■ **What the task asks**
Set out exactly every line of the entries below, starting at the line that holds "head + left" and stopping after the line that holds "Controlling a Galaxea".

Records excerpted from a collection:
[Start of section]

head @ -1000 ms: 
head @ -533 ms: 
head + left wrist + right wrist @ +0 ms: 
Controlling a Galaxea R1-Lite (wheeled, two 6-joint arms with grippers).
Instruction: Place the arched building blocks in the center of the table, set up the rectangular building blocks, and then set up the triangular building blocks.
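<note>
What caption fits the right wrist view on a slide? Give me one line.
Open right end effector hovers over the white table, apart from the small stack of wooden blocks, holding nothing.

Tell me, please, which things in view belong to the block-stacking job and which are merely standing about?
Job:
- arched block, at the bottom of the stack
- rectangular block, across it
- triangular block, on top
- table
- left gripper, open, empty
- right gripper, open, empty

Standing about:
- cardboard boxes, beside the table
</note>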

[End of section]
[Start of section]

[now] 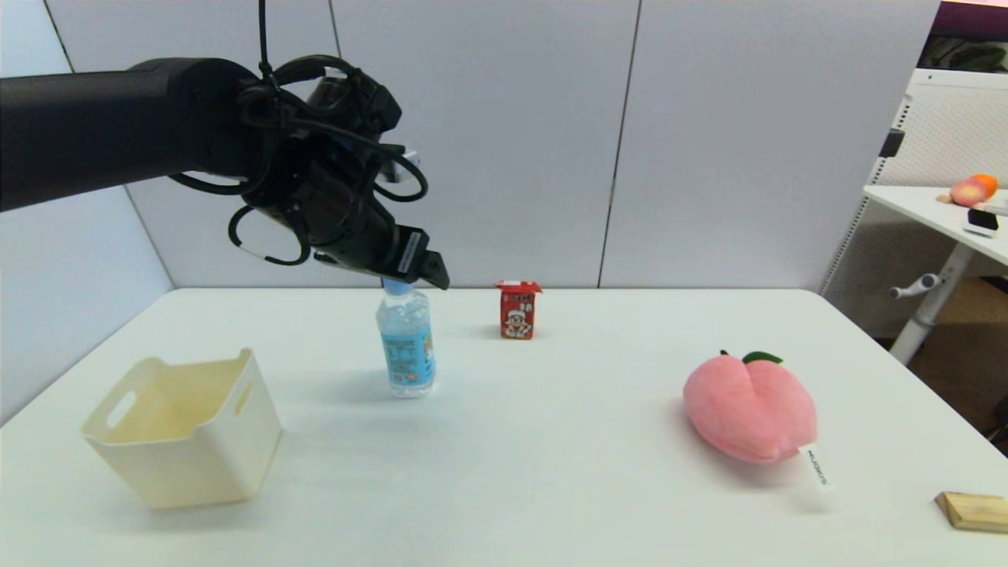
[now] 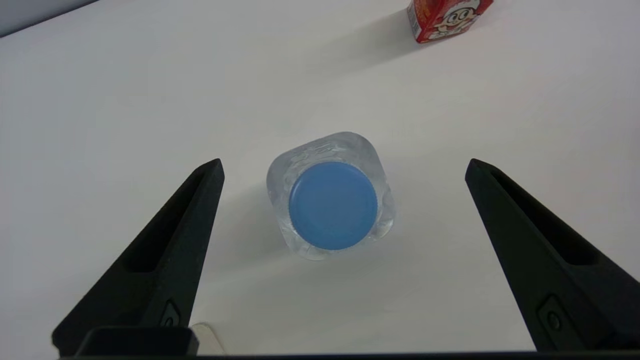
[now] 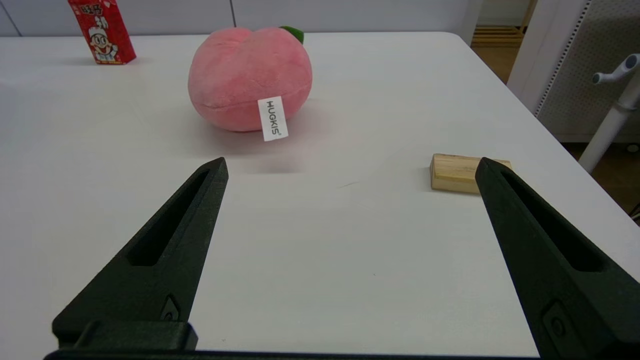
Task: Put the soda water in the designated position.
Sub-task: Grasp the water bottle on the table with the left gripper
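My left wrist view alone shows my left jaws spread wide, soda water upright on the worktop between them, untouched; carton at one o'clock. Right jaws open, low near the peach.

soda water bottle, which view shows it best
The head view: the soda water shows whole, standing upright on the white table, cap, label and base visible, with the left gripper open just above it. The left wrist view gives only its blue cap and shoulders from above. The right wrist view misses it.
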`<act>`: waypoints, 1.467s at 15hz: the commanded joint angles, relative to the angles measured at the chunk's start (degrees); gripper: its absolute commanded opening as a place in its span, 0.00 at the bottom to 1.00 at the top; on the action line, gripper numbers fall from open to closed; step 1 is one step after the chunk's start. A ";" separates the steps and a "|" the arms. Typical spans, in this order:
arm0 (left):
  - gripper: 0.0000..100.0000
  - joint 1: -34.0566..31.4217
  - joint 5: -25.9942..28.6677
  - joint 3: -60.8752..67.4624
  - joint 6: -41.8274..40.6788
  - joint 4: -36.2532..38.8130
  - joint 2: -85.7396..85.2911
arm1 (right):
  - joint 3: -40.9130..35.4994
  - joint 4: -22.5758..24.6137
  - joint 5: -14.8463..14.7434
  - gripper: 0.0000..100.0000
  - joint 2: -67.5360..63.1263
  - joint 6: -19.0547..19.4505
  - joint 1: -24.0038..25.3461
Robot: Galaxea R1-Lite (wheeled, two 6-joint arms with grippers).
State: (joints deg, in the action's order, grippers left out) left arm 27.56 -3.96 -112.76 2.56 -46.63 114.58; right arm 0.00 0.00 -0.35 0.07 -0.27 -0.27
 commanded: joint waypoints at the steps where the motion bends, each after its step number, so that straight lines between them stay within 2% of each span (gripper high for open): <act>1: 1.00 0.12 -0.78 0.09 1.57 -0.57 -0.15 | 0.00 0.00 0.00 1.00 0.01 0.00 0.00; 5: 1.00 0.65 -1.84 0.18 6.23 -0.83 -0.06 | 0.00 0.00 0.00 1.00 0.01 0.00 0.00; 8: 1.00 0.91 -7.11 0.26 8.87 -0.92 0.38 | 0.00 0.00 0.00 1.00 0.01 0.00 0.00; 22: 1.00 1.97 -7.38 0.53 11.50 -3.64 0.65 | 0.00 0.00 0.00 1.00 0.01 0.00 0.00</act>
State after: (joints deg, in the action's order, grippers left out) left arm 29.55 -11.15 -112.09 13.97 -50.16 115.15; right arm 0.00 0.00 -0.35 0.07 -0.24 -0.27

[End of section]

■ **Answer to the problem**
head + left wrist + right wrist @ +0 ms: 
Controlling a Galaxea R1-Lite (wheeled, two 6-joint arms with grippers).

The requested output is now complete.